New York’s PFAS Report: Ten Years of Progress?

At a Glance

In January, New York River Watch celebrated when DEC announced that it would hold two public information sessions on its Onsite Treatment and Disposal of Leachate at Landfills rulemaking. These sessions—hard won by advocates—marked the first publicly advertised opportunity for broad public participation since DEC began communicating and seeking input on the regulation in 2023. Earlier outreach focused primarily on industry stakeholders, while many directly affected parties—including downstream sewage and drinking water treatment plant operators, frontline communities living with landfill pollution, and organizations like ours—were not meaningfully included. As this rulemaking moves forward, it is essential that public participation be treated as a core component of the pre-rule process, with impacted communities and public agencies engaged as early and substantively as industry.   

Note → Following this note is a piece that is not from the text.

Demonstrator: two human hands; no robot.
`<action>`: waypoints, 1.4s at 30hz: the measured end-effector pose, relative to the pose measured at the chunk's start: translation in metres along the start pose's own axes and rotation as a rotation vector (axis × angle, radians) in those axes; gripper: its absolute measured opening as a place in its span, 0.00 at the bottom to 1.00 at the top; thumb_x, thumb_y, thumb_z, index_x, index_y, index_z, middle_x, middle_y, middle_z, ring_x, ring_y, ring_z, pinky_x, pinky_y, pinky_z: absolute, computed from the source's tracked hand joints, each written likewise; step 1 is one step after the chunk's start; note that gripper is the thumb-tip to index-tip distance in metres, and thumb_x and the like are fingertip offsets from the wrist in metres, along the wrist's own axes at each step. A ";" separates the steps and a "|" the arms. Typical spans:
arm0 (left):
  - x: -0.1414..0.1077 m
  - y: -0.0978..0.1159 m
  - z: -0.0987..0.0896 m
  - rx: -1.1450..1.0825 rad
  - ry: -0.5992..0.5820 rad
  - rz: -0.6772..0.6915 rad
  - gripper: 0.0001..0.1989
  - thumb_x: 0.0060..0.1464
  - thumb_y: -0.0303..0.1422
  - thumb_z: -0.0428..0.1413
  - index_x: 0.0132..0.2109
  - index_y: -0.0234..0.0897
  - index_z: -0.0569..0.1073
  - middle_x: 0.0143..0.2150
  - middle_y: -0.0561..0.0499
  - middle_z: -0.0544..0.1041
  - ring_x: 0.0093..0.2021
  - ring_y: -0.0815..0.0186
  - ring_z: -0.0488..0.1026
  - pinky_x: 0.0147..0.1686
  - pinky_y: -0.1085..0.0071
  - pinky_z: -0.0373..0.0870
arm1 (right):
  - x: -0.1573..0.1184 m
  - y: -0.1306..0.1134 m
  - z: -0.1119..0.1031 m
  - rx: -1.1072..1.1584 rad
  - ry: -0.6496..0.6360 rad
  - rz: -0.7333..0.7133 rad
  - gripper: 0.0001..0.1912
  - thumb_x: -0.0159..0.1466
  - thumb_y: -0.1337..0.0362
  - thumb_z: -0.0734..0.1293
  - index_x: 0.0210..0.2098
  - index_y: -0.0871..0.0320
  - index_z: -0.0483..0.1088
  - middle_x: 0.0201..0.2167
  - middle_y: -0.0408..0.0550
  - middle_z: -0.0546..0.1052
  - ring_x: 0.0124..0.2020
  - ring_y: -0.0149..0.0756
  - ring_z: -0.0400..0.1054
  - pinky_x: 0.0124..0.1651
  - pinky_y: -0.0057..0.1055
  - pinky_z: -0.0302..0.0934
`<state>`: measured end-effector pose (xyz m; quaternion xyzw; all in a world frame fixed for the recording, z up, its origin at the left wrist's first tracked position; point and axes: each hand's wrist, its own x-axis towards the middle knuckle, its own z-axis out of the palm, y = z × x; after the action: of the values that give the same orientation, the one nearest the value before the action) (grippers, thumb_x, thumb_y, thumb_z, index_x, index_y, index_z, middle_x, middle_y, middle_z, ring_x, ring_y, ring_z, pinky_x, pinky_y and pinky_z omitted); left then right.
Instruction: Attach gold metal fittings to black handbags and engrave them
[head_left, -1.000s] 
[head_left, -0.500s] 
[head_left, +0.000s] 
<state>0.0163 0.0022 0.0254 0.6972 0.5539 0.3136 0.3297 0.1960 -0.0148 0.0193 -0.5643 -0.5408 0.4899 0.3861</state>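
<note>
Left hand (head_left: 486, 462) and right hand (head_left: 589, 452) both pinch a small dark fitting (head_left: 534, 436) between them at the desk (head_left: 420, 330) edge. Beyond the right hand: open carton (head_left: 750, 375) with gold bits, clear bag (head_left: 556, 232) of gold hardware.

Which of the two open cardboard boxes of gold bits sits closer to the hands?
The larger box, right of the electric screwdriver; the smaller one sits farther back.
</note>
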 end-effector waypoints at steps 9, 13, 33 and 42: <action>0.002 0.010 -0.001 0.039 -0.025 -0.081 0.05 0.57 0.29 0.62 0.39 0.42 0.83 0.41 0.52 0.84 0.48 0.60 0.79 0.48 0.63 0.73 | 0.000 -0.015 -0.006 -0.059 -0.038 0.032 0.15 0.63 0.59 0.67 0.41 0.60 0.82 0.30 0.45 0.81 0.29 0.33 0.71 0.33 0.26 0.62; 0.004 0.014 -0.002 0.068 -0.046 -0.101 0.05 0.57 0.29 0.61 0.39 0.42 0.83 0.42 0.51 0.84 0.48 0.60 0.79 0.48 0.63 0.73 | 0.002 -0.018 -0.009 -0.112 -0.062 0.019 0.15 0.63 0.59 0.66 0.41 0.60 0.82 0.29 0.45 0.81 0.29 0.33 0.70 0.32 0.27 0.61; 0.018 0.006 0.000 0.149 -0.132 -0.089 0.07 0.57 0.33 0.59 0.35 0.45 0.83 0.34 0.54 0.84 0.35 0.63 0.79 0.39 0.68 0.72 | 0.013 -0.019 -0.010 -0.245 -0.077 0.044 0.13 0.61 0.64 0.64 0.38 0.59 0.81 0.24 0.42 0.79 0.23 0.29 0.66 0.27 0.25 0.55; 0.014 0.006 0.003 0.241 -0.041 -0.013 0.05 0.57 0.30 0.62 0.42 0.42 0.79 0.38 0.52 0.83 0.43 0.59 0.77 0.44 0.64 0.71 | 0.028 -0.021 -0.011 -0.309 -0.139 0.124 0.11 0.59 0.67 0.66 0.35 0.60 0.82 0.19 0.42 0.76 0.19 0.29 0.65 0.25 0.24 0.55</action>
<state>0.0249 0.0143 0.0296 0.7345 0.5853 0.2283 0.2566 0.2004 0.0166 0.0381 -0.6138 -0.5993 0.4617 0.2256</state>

DEC framed these information sessions within the broader context of New York’s statewide PFAS pollution response. As the state marks ten years since PFAS pollution first came to light, DEC has released a PFAS progress report and scheduled additional public information sessions. 

The report—“A Decade of Progress on PFAS: Summarizing DEC’s Continued Response,”—catalogs actions across multiple state agencies, including site investigation, methods development, data analysis, litigation, product bans, and new regulation. It indicates an attempt by New York State to approach the problem of PFAS contamination comprehensively.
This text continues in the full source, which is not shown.